Assigned task — From the very first line of the data to the line containing "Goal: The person", retype everything exactly, leaving the pictures behind.

(Information provided)

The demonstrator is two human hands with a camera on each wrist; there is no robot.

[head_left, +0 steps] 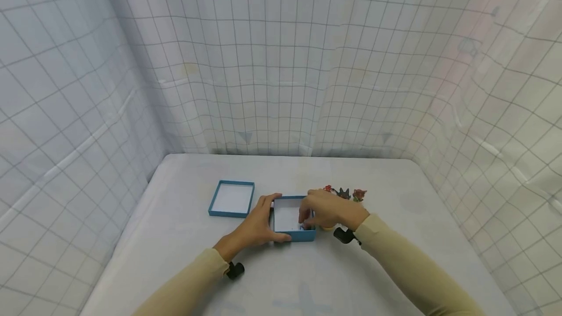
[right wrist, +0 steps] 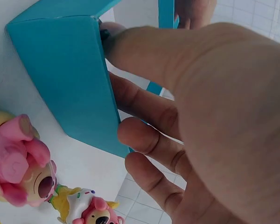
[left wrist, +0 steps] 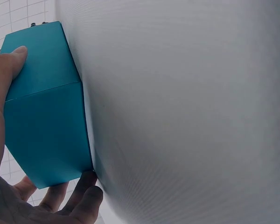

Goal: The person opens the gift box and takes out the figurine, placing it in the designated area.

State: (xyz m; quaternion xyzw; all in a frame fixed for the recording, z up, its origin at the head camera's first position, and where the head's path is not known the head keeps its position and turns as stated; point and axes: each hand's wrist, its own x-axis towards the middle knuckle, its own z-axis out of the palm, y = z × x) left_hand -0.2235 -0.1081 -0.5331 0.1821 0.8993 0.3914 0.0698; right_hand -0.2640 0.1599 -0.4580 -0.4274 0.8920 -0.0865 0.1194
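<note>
An open blue box (head_left: pixel 300 236) with a white inside sits on the table. My left hand (head_left: pixel 259 223) grips it across its left side, with the thumb on the front wall and the fingers at the back. The left wrist view shows the thumb and fingers against the blue walls (left wrist: pixel 46 135). My right hand (head_left: pixel 322 207) reaches over the right wall, fingertips down inside the box. A small dark object (right wrist: pixel 104 35) is at its thumb tip, pinched there and mostly hidden, so its kind is unclear.
A shallow blue-rimmed lid (head_left: pixel 231 198), white inside, lies left of the box. Beyond the right hand stand several small figures, among them a dark spiky one (head_left: pixel 344 193) and a reddish one (head_left: pixel 359 194). Pink bear figurines (right wrist: pixel 25 161) stand beside the box. Gridded curtains (head_left: pixel 290 87) surround the table.
</note>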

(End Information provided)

Answer box —
The demonstrator is two human hands with a camera on each wrist; there is no robot.

[head_left, +0 steps] 
[right wrist, +0 steps] 
[left wrist, +0 steps] 

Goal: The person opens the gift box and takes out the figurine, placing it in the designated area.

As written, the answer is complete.